На хозяйском ложе возлежал также понтифик Квинт Лутатий Катул. Катул по праву считался одним из величайших граждан современности, но звезда его, подобно звездам Гортала и Лукулла, начала клониться к закату, ибо ныне власть прибирали к рукам честолюбивые военачальники. Между Катулом и Пизоном возлежал сам хозяин, Капитон.

Напротив меня расположился Луций Афраний, которого, как и Капитона, можно было отнести к разряду людей, которые, несмотря на знатное происхождение, остаются в политике незначительными игроками. Несколько лет назад, впрочем, он занимал должность претора. Кем были соседи Афрания справа и слева, ныне ускользнуло из моей памяти, следовательно, они не представляли для меня интереса. Моими соседями по трапезному ложу, напротив, оказались весьма любопытные личности. Справа от меня, рядом с головным ложем, возлежал поэт Катулл, который, в отличие от великого Катула, писал свое имя с двумя «л». Последние несколько лет он шатался по домам состоятельных римлян, напрашиваясь на званые обеды, а в свободное время писал стихи. Знатоки литературы уверяли, что стихи эти вовсе не дурны. В большинстве своем сочинения Катулла были посвящены некоей загадочной и чрезвычайно жестокосердной особе по имени Лесбия. Согласно общему мнению под этим именем скрывалась Клодия, известная не только своей жестокостью, но и любовью к поэзии. Катулл жил в доме Целера, но я отнюдь не был уверен, что между ним и Клодией существовала любовная связь.
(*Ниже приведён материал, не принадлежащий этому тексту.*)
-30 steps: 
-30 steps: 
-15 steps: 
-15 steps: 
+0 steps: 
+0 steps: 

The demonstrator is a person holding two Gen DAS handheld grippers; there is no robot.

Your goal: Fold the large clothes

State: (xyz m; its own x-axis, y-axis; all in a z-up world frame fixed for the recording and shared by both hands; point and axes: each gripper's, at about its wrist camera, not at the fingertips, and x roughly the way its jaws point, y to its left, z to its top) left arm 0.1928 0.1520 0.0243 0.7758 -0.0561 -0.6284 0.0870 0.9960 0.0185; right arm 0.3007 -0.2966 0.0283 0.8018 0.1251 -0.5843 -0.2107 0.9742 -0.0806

Будь это так, он бы вряд ли остался в живых.

Моим соседом слева, к немалому моему удивлению, оказался не кто иной, как юный Аппий Клавдий Нерон.

— Сегодня мы встретились с тобой уже дважды, молодой Нерон, — заметил я. — Если верить во всю эту восточную астрологическую чепуху, можно предположить, что наши звезды приблизились друг к другу.

— Звезды тут совершенно ни при чем, Деций, — ответил Капитон. — Я пригласил Клодия, но он, узнав, что на обеде будешь ты, прислал вместо себя юного Аппия Клавдия.

Все собравшиеся громко расхохотались, а лицо Нерона стало таким же багровым, как лицо Суллы. В Риме считается весьма остроумным потешаться над робкими юнцами, слабоумными и увечными. В сердце моем шевельнулась жалость к молодому человеку.